**Exercise description**
Could the entries below be retyped exactly and in full?

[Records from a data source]
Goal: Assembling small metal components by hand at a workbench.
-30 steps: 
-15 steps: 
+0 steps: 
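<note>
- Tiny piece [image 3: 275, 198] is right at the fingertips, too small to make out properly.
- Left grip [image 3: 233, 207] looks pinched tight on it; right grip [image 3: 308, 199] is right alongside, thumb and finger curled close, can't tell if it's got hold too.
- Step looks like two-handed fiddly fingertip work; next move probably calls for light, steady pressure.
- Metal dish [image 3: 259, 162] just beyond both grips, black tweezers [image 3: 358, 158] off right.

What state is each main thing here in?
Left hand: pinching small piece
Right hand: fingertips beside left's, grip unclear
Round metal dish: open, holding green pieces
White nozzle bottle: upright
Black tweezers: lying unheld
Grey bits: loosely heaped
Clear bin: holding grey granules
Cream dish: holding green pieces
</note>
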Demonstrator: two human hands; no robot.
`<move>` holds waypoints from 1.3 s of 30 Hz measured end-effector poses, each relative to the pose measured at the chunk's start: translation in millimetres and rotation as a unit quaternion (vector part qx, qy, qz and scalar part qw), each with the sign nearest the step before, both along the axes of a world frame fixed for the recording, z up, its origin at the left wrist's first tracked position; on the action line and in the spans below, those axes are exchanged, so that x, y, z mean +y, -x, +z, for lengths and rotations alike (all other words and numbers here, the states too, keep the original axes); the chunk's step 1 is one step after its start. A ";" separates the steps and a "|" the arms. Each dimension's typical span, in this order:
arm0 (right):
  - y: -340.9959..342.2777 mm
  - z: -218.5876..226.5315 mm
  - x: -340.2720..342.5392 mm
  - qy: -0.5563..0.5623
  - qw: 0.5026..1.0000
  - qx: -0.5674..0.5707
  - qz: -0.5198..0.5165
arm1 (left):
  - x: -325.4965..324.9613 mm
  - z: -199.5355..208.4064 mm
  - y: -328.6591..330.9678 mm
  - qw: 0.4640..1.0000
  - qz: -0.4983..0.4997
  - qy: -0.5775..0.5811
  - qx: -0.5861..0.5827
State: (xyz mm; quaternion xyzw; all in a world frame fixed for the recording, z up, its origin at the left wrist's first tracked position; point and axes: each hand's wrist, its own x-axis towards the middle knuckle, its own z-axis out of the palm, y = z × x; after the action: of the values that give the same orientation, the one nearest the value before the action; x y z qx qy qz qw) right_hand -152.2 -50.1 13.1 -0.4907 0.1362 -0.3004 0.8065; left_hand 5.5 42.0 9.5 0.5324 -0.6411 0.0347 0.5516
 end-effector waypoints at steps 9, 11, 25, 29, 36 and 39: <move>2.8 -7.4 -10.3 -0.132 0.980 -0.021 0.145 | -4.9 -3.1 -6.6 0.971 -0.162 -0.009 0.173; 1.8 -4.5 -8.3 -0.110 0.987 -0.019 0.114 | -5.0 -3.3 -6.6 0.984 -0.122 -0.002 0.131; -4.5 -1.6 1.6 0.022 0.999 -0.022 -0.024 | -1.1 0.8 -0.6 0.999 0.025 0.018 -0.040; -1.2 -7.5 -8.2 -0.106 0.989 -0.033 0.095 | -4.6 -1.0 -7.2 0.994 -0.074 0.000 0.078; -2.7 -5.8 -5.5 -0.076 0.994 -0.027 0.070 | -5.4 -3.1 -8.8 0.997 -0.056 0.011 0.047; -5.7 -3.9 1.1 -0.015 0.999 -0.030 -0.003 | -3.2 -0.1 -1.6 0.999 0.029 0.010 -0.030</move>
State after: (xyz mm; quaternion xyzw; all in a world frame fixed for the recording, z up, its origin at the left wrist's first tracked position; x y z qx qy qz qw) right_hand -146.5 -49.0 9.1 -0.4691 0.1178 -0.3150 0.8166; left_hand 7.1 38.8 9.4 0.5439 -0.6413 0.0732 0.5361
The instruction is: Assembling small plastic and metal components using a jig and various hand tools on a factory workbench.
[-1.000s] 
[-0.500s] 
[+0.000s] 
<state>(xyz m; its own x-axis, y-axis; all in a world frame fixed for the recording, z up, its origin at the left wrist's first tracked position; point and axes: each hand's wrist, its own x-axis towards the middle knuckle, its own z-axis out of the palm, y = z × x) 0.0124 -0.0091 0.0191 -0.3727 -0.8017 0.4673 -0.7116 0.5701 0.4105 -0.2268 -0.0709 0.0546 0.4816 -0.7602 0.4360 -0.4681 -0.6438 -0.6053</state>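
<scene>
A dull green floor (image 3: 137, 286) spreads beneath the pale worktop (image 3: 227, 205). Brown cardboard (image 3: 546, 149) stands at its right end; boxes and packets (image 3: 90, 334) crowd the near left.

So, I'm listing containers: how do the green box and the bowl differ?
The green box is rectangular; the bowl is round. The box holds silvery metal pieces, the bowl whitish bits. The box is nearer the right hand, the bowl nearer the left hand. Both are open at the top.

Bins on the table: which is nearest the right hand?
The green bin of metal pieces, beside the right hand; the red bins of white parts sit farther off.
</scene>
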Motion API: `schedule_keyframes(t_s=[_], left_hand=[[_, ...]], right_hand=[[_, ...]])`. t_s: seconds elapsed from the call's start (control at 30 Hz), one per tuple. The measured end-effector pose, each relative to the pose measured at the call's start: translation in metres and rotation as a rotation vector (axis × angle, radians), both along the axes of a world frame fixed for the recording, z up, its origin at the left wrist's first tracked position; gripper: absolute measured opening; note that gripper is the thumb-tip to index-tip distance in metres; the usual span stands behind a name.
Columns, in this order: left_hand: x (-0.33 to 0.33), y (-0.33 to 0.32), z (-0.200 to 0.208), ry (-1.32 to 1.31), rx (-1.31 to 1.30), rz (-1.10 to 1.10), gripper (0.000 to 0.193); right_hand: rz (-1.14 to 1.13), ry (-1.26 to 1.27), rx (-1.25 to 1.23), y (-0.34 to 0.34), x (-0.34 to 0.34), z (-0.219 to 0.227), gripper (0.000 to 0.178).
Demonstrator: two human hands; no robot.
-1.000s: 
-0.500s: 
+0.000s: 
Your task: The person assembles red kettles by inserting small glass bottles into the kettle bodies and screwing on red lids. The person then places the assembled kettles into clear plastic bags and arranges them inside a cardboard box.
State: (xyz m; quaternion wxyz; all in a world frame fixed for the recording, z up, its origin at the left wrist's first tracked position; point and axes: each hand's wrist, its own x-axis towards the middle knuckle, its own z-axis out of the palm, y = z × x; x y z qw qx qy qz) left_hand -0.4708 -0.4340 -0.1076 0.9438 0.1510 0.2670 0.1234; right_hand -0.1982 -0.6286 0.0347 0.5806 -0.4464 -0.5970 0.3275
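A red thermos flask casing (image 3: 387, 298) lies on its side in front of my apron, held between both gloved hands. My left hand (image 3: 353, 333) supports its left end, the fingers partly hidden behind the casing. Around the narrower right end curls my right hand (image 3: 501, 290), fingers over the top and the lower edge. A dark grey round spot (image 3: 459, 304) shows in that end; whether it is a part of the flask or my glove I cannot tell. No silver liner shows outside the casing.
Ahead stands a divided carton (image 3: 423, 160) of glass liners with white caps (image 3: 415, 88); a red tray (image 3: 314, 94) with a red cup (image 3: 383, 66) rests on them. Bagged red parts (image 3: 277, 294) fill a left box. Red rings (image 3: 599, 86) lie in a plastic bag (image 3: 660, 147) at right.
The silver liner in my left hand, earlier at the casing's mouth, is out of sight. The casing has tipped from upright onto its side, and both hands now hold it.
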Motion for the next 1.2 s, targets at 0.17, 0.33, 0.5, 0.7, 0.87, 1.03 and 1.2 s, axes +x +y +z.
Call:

**Answer for the task**
Goal: Assembling small metal components by hand at a workbench.
-30 steps: 
-15 steps: 
+0 steps: 
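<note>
- Tiny piece [image 3: 275, 198] is right at the fingertips, too small to make out properly.
- Left grip [image 3: 233, 207] looks pinched tight on it; right grip [image 3: 308, 199] is right alongside, thumb and finger curled close, can't tell if it's got hold too.
- Step looks like two-handed fiddly fingertip work; next move probably calls for light, steady pressure.
- Metal dish [image 3: 259, 162] just beyond both grips, black tweezers [image 3: 358, 158] off right.

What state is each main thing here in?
Left hand: pinching small piece
Right hand: fingertips beside left's, grip unclear
Round metal dish: open, holding green pieces
White nozzle bottle: upright
Black tweezers: lying unheld
Grey bits: loosely heaped
Clear bin: holding grey granules
Cream dish: holding green pieces
</note>
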Demonstrator: two human hands; no robot.
`<move>` holds waypoints from 1.3 s of 30 Hz measured end-effector poses, each relative to the pose measured at the chunk's start: translation in millimetres and rotation as a unit quaternion (vector part qx, qy, qz and scalar part qw), each with the sign nearest the step before, both along the axes of a world frame fixed for the recording, z up, its origin at the left wrist's first tracked position; on the action line and in the spans below, those axes are exchanged, so that x, y, z mean +y, -x, +z, for lengths and rotations alike (all other words and numbers here, the states too, keep the original axes); the chunk's step 1 is one step after its start. A ";" separates the steps and a "|" the arms. Each dimension's typical span, in this order:
arm0 (right):
  - y: -340.9959..342.2777 mm
  - z: -218.5876..226.5315 mm
  - x: -340.2720..342.5392 mm
  - qy: -0.5563..0.5623
  - qw: 0.5026..1.0000
  - qx: -0.5674..0.5707
  - qz: -0.5198..0.5165
arm1 (left):
  - x: -325.4965..324.9613 mm
  - z: -199.5355..208.4064 mm
  - y: -328.6591..330.9678 mm
  - qw: 0.4640..1.0000
  - qz: -0.4983..0.4997
  - qy: -0.5775..0.5811
  - qx: -0.5861..0.5827
State: (xyz mm; quaternion xyzw; all in a world frame fixed for the recording, z up, its origin at the left wrist's first tracked position; point and axes: each hand's wrist, its own x-axis towards the middle knuckle, its own z-axis out of the palm, y = z × x; after the action: of the values that give the same orientation, the one nearest the value before the action; x y z qx qy qz qw) right_hand -152.2 -50.1 13.1 -0.4907 0.1362 -0.3004 0.8065; left_hand 5.5 42.0 9.5 0.5324 -0.6411 0.0347 0.5516
 end-effector waypoints at steps 9, 11, 25, 29, 36 and 39: <move>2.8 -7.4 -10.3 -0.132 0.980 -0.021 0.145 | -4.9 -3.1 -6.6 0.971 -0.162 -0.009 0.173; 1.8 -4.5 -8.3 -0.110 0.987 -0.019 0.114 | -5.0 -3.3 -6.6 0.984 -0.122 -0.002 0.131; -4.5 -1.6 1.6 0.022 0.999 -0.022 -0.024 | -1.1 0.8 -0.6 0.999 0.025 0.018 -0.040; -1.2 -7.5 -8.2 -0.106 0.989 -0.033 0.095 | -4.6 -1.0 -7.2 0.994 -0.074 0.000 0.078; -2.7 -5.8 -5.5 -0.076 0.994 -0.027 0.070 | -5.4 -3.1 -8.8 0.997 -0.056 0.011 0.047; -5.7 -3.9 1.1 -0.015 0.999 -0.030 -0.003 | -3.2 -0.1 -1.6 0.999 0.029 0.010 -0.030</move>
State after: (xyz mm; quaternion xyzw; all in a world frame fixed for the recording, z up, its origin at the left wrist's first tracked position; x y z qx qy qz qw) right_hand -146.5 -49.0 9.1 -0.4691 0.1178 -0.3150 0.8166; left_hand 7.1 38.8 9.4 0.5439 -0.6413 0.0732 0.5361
The instruction is: Assembling small plastic and metal components using a jig and various hand tools on a factory workbench.
[-1.000s] 
[-0.500s] 
[+0.000s] 
<state>(xyz m; its own x-axis, y-axis; all in a world frame fixed for the recording, z up, its origin at the left wrist's first tracked position; point and axes: each hand's wrist, its own x-axis towards the middle knuckle, its own z-axis out of the palm, y = z × x) 0.0124 -0.0091 0.0191 -0.3727 -0.8017 0.4673 -0.7116 0.5701 0.4105 -0.2268 -0.0709 0.0546 0.4816 -0.7602 0.4360 -0.4681 -0.6438 -0.6053</state>
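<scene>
A dull green floor (image 3: 137, 286) spreads beneath the pale worktop (image 3: 227, 205). Brown cardboard (image 3: 546, 149) stands at its right end; boxes and packets (image 3: 90, 334) crowd the near left.

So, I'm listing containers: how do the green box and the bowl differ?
The green box is rectangular; the bowl is round. The box holds silvery metal pieces, the bowl whitish bits. The box is nearer the right hand, the bowl nearer the left hand. Both are open at the top.

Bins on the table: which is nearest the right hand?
The green bin of metal pieces, beside the right hand; the red bins of white parts sit farther off.
</scene>
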Motion API: `schedule_keyframes(t_s=[_], left_hand=[[_, ...]], right_hand=[[_, ...]])`. t_s: seconds elapsed from the call's start (control at 30 Hz), one per tuple. The measured end-effector pose, each relative to the pose measured at the call's start: translation in metres and rotation as a rotation vector (axis × angle, radians), both along the axes of a world frame fixed for the recording, z up, its origin at the left wrist's first tracked position; gripper: absolute measured opening; note that gripper is the thumb-tip to index-tip distance in metres; the usual span stands behind a name.
Columns, in this order: left_hand: x (-0.33 to 0.33), y (-0.33 to 0.32), z (-0.200 to 0.208), ry (-1.32 to 1.31), rx (-1.31 to 1.30), rz (-1.10 to 1.10), gripper (0.000 to 0.193); right_hand: rz (-1.14 to 1.13), ry (-1.26 to 1.27), rx (-1.25 to 1.23), y (-0.34 to 0.34), x (-0.34 to 0.34), z (-0.219 to 0.227), gripper (0.000 to 0.178).
Demonstrator: two human hands; no robot.
-1.000s: 
-0.500s: 
+0.000s: 
Your task: The person assembles red kettles by inserting small glass bottles into the kettle bodies and screwing on red lids. The person then places the assembled kettles into clear plastic bags and arranges them inside a cardboard box.
State: (xyz m; quaternion wxyz; all in a world frame fixed for the recording, z up, its origin at the left wrist's first tracked position; point and axes: each hand's wrist, its own x-axis towards the middle knuckle, its own z-axis out of the palm, y = z × x; x y z qw qx qy qz) left_hand -0.4708 -0.4340 -0.1076 0.9438 0.1510 0.2670 0.1234; right_hand -0.1982 -0.6286 0.0347 0.5806 -0.4464 -0.5970 0.3275
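A red thermos flask casing (image 3: 387, 298) lies on its side in front of my apron, held between both gloved hands. My left hand (image 3: 353, 333) supports its left end, the fingers partly hidden behind the casing. Around the narrower right end curls my right hand (image 3: 501, 290), fingers over the top and the lower edge. A dark grey round spot (image 3: 459, 304) shows in that end; whether it is a part of the flask or my glove I cannot tell. No silver liner shows outside the casing.
Ahead stands a divided carton (image 3: 423, 160) of glass liners with white caps (image 3: 415, 88); a red tray (image 3: 314, 94) with a red cup (image 3: 383, 66) rests on them. Bagged red parts (image 3: 277, 294) fill a left box. Red rings (image 3: 599, 86) lie in a plastic bag (image 3: 660, 147) at right.
The silver liner in my left hand, earlier at the casing's mouth, is out of sight. The casing has tipped from upright onto its side, and both hands now hold it.
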Motion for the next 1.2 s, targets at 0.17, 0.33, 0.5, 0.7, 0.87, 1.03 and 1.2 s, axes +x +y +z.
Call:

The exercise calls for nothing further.